Лестница вела к ангару № 4 – длинному и холодному зданию, сразу же поразившему меня печальным сходством с лагерным бараком Шауберга. Все здесь было убогое, уродливое, сделанное кое-как. Сквозь щели в дощатых стенах задувал ветер, проникал дождь. Сквозило. То и дело хлопали двери. Пол был мокрый и грязный. В помещении царила жуткая толчея. Люди что-то кричали, размахивали руками, смеялись и плакали. За ограждениями таможни и паспортного контроля медленно продвигалась вперед длинная очередь пассажиров приземлившегося лайнера – те тоже что-то кричали, кому-то махали, плакали и смеялись.
– Эй, Чарли! Сюда! – крикнул Косташ и поманил рукой нашего фотографа (№ 32, гонорар 5550 марок); тот держал фотоаппарат со вспышкой, и вид у него был более чем мрачный. – Не смотри на меня зверем, приятель, я плачу сверхурочные!

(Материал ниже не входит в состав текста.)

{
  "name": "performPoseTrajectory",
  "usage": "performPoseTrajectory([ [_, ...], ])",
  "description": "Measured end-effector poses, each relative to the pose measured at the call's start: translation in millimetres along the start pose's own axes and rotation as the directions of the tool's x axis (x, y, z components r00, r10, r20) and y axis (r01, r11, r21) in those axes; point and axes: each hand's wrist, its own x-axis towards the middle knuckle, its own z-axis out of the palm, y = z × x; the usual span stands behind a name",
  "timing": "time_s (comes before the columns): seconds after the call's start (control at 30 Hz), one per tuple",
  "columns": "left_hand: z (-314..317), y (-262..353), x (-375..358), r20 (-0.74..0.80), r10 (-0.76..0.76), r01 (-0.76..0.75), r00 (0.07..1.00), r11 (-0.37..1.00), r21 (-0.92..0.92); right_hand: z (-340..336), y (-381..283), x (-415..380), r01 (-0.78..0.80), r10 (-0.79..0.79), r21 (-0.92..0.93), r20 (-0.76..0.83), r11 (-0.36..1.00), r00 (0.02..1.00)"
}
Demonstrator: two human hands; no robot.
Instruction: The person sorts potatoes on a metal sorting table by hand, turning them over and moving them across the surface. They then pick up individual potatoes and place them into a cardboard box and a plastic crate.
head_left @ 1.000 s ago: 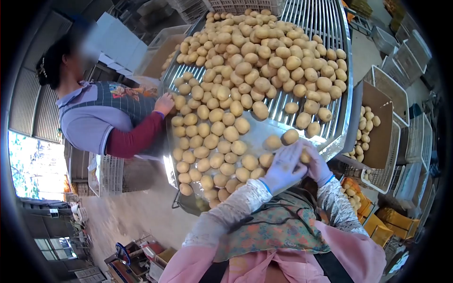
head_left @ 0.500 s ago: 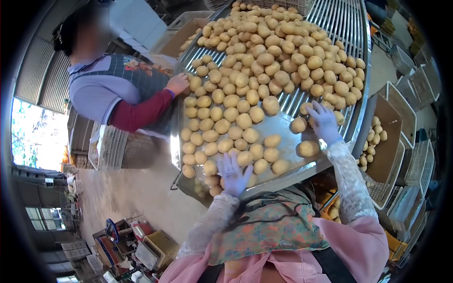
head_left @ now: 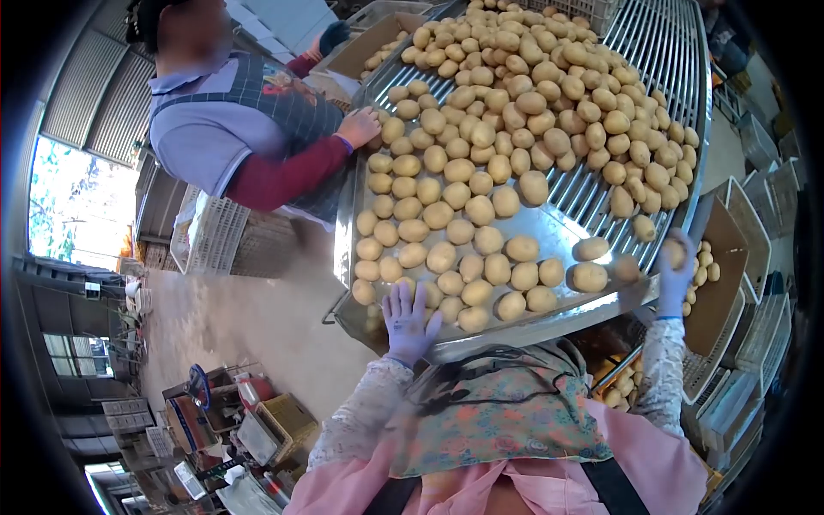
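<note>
My left hand (head_left: 409, 326), in a pale purple glove, rests with its fingers spread at the near left edge of the metal sorting table (head_left: 549, 322). Its fingertips are against the nearest potatoes (head_left: 451, 283), which lie in a loose layer. Beyond the table's right edge, beside a cardboard-lined crate, my right hand (head_left: 675, 287) is closed around a potato (head_left: 674, 252). A blurred potato (head_left: 627, 268) lies near the table's right rim, to the left of that hand. Two sharper potatoes sit a little farther left.
A large heap of potatoes (head_left: 549, 86) covers the far slatted rollers (head_left: 652, 43). At the left side a co-worker's hand (head_left: 359, 127) touches potatoes. The lined crate (head_left: 725, 249) at right holds potatoes, with stacked plastic crates (head_left: 764, 335) beyond. More potatoes (head_left: 620, 390) lie below the near edge.
My right hand has moved from the table out past its right edge, with a potato in it. My left hand has shifted slightly left. The co-worker's second hand now shows at the back.
</note>
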Motion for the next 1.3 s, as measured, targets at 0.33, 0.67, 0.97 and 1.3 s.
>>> performPoseTrajectory([
  [0.33, 30.7, 103.2, 65.6, 0.051, 0.311, -0.303, 0.949, 0.944, -0.130, 21.0, -43.1, -53.6, 0.377, -0.019, -0.556, 0.543, 0.741, 0.840],
  [0.67, 10.1, 66.2, 84.5, 0.092, 0.407, -0.370, 0.909, 0.888, -0.273, 135.3, -100.6, -109.7, 0.565, -0.193, -0.290, 0.740, 0.772, 0.645],
  [0.97, 26.5, 124.7, 165.8, 0.469, 0.239, -0.211, 0.850, 0.971, -0.112, 99.6, -74.2, -128.7, 0.395, -0.265, -0.088, 0.607, 0.915, 0.750],
  [1.3, -0.5, 192.4, 87.1, -0.010, 0.616, -0.520, 0.788, 0.657, -0.546, 45.6, -59.5, -110.4, -0.750, 0.468, 0.566, 0.589, 0.343, 0.659],
])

– Питер! – Это был голос моей жены. И тут я ее увидел – возле таможенного контроля. Рядом с ней стояла Шерли. Джоан помахала мне рукой. Шерли не шевельнулась. Лицо Джоан порозовело. Шерли была бледна как мел. Джоан жестикулировала и смеялась. Шерли стояла как статуя. И шагнула вперед, только когда мужчина, стоявший за ней, подтолкнул ее в спину.
Мы начали проталкиваться навстречу друг другу сквозь толпу. Джоан первая пробилась ко мне. На ней была шубка из канадской норки. Я с ужасом заметил, что она покрасилась и превратилась в ядовито-яркую блондинку. Отчего стала на много лет старше. Зачем только она это сделала? Зачем? Само собой – чтобы казаться моложе. Чтобы понравиться мне, чтобы быть красивее, желаннее…
– О Питер, Питер! – Она упала мне на грудь, обвила руками мою шею и стала покрывать поцелуями мое лицо губы, щеки, лоб, опять губы, еще и еще. Я сразу понял: она напилась. Не слишком, не до неприличия, и это даже придало ей какой-то неожиданный шарм. И все же я застыл в растерянности и недоумении. Впервые за все время, что я ее знал, я видел мою жену пьяной. Мою холодную, умеющую владеть собою жену. Утонченную и сдержанную. Она напилась.